Gorginian gave a defiant answer: “If you accuse me of being told to write a headline, I might have the same opinion about you, thinking that you are told how to conduct [court] sessions.”

Petrosian responded by ordering her to leave the courtroom. He went on to rebuke Kocharian and imply that the pro-opposition publication follows the ex-president’s orders.

“What are you trying to tell by constantly emphasizing [that Petrosian is] a ‘former Civil Contract member,’ ‘former Civil Contract member?’”

Kocharian’s lawyers denied any influence on the publication’s news coverage. One of them, Aram Vardevanian, also denounced the reporter’s expulsion as an unjustified restriction of press freedom.

The defense lawyers already pointed to Petrosian’s past links to Prime Minister Nikol Pashinian’s party at the start of the trial last November. They said that he must therefore recuse himself from the case.

The judge, who took the bench earlier in 2024, rejected the demand. He acknowledged that he used to be affiliated with the party “for several months” and ran for parliament on the Civil Contract ticket in 2018, a few months before becoming a prosecutor.

Armenia - Prime Minister Nikol Petrosian introduces Sargis Petrosian (left) during a 2018 election campaign rally in Yerevan.
Armenia - Prime Minister Nikol Petrosian introduces Sargis Petrosian (left) during a 2018 election campaign rally in Yerevan.
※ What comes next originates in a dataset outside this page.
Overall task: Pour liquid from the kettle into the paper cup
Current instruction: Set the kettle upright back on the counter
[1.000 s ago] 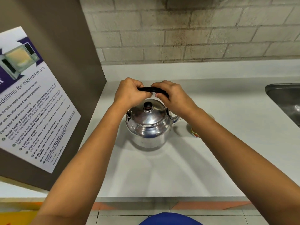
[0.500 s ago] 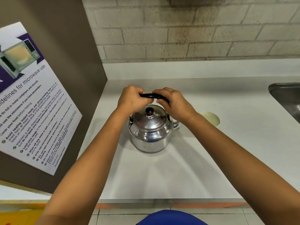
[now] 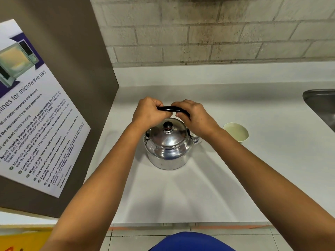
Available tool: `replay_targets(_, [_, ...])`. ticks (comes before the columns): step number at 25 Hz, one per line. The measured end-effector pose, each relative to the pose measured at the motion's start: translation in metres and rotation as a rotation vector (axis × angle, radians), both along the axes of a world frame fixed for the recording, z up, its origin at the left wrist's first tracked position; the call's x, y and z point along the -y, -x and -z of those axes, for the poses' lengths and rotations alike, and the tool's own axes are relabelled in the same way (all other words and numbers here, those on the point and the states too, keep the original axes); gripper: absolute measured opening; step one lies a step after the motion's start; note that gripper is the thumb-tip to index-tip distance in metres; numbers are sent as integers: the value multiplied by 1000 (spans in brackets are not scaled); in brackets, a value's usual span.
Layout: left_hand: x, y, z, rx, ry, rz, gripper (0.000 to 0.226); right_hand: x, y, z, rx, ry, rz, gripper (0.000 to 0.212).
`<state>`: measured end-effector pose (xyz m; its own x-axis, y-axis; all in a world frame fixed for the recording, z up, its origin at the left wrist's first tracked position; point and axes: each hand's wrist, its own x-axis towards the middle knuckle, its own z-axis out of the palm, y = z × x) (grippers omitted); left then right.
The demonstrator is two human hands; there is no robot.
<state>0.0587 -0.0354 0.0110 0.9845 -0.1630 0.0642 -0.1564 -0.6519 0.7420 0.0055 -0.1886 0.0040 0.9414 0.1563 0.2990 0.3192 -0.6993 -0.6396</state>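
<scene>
A shiny steel kettle point(image 3: 167, 150) with a lid and a dark knob stands on the white counter point(image 3: 208, 182). Its black handle arches over the lid. My left hand point(image 3: 149, 113) grips the left part of that handle and my right hand point(image 3: 194, 117) grips the right part. The spout points right, mostly hidden behind my right wrist. A pale paper cup point(image 3: 235, 132) stands upright on the counter just right of the spout, apart from the kettle, with a pale inside showing.
A brown panel with a microwave guidelines poster point(image 3: 34, 113) walls off the left side. A steel sink point(image 3: 320, 104) sits at the right edge. A brick wall point(image 3: 217, 33) runs behind the counter. Floor tiles show below the counter's front edge.
The view has shifted, so the cup, hidden behind my right forearm a second ago, now shows fully. Both hands keep their grip on the handle and the kettle stays on the counter.
</scene>
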Motion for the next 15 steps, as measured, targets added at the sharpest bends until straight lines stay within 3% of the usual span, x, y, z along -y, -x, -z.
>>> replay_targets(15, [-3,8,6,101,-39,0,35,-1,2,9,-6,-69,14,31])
Later on Monday, Agnesa Khamoyan, a parliament deputy from the opposition Hayastan alliance led by Kocharian, posted on Facebook a short video of Pashinian introducing Petrosian during two election campaign rallies held by the ruling party in 2018.
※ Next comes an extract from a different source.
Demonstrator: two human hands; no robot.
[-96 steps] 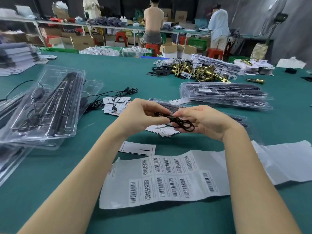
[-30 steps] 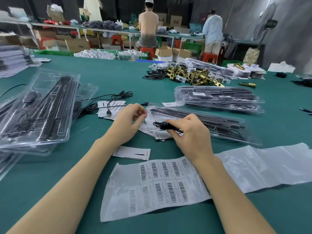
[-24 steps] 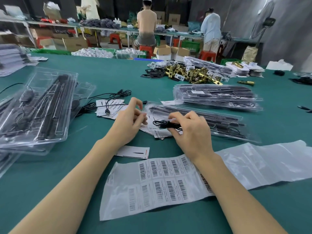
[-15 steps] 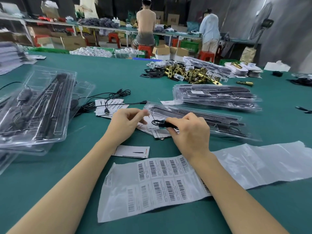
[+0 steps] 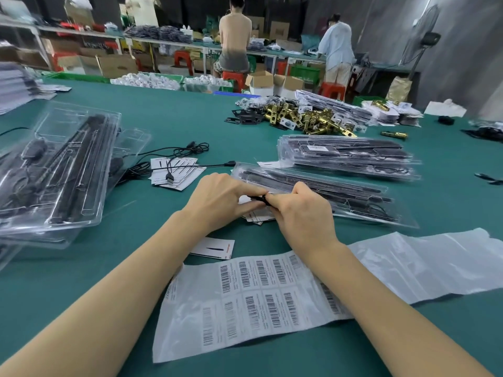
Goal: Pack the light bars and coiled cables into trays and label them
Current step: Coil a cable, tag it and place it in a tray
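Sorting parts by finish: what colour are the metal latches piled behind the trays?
Shiny brass-gold latches, seen in the head view.

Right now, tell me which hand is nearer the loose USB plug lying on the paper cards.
Left. The left hand sits just right of the USB plug; the right hand is farther right, beyond it, both pinching the coiled cable.

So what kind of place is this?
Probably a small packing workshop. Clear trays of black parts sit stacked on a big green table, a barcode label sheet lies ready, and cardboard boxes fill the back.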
“It is unclear whether the judge is ashamed of that past and has decided to purge himself at the expense of the journalist,” Khamoyan commented tartly. “But one thing is certain: nothing else should be expected from someone who holds hearings under an article [of the Criminal Code] recognized as unconstitutional.”

Kocharian, his former chief of staff Armen Gevorgian and two retired army generals are prosecuted again in connection with a 2008 post-election violence in Yerevan. They were cleared of “overthrow of the constitutional order” by another judge in April 2021 after Armenia’s Constitutional Court ruled that the accusation, rejected by them as politically motivated, is unconstitutional.

Prosecutors appealed against the acquittal, saying that they must be allowed to bring a different accusation also related to the events of March 2008, which left eight protesters and two police personnel dead. The Court of Cassation gave the green light for the new trial in September. Kocharian decried the “disgraceful” decision.